Isoline retrieval is also useful for retrieving a continuum variable
and constitutes a general, nonlinear inverse method.
It has the advantage over both a neural network, as well as iterative
methods such as optimal estimation that invert the forward model
directly, in that there is no possibility of getting stuck in a
local minimum.

There are a number of methods of reconstituting the continuum variable
from the discretized one. Once a sufficient number of contours
have been retrieved, it is straightforward to interpolate between
them.

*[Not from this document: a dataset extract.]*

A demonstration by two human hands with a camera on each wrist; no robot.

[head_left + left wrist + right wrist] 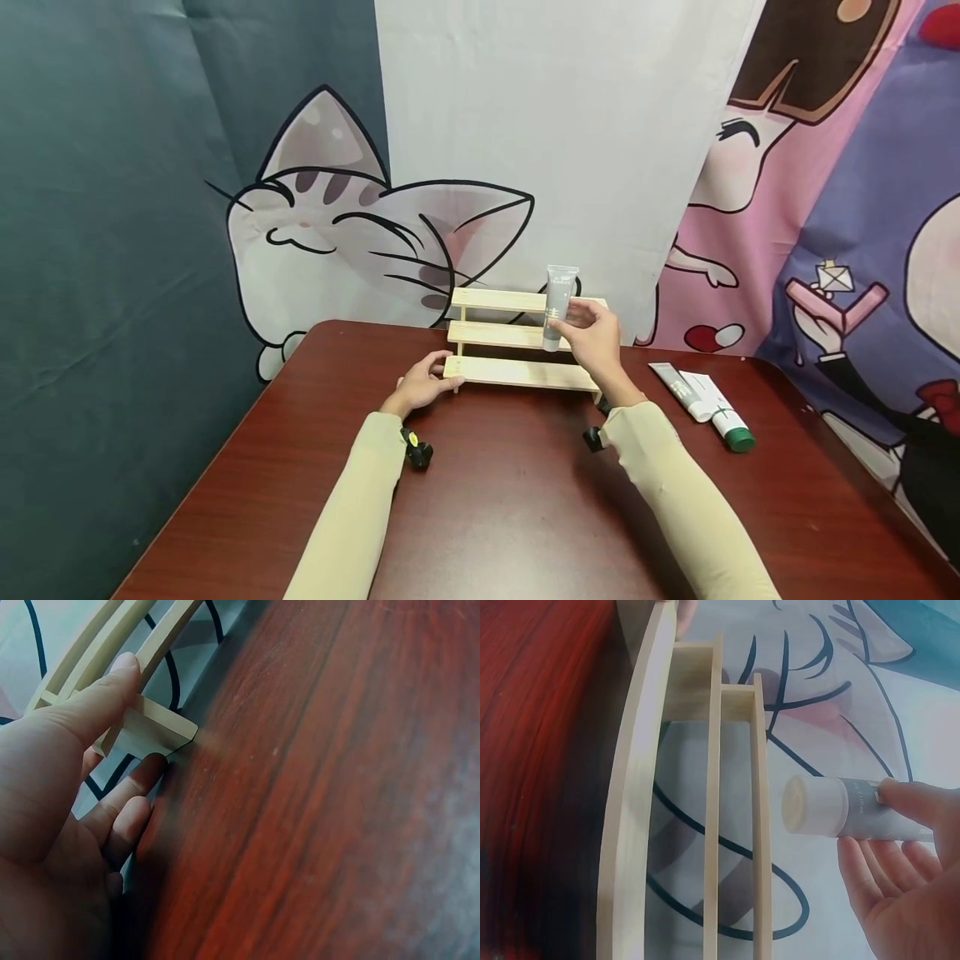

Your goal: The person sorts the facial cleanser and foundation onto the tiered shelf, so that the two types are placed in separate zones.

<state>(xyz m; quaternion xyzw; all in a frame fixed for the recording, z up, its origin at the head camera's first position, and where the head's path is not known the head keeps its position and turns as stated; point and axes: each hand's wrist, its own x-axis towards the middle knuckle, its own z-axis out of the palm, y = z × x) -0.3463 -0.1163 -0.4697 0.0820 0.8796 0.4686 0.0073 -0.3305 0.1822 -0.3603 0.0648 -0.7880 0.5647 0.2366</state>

Conditional probabilities make a good proxy for
the continuum value.

Consider the transformation from a continuum to a discrete variable:

$P(1 | \vec{y}) = \int_{-\infty}^{q_0} P(q | \vec{y}) \, dq$

$P(2 | \vec{y}) = \int^{\infty}_{q_0} P(q | \vec{y}) \, dq$

Suppose that $P(q | \vec y)$ is given by a Gaussian:

$$P(q | \vec y) = \frac{1}{\sqrt{2 \pi} \sigma_q}
	\exp \left \lbrace - \frac{\left [q - \bar q (\vec y)\right ]^2}{2 \sigma_q} \right \rbrace$$

where $\bar q$ is the expectation value and $\sigma_q$
is the standard deviation, then the conditional probability is related to the
continuum variable, q, by the error function:

$R=P(2 | \vec{y})-P(1 | \vec{y}) = \mathrm{erf} \left [ \frac{q_0 - \bar q (\vec y)}{\sqrt 2 \sigma_q} \right ]$

The figure shows conditional probability versus specific humidity for the example
retrieval discussed above.

===As a robust estimator===

The location of q_{0} is found by setting the conditional probabilities
of the two classes to be equal:

 $$\int_{-\infty}^{q_0} P(q | \vec{y}) \, dq =
\int^\infty_{q_0} P(q | \vec{y}) \, dq$$

In other words, equal amounts of the "zeroeth order moment" lie on either side
of q_{0}. This type of formulation is characteristic of a robust estimator.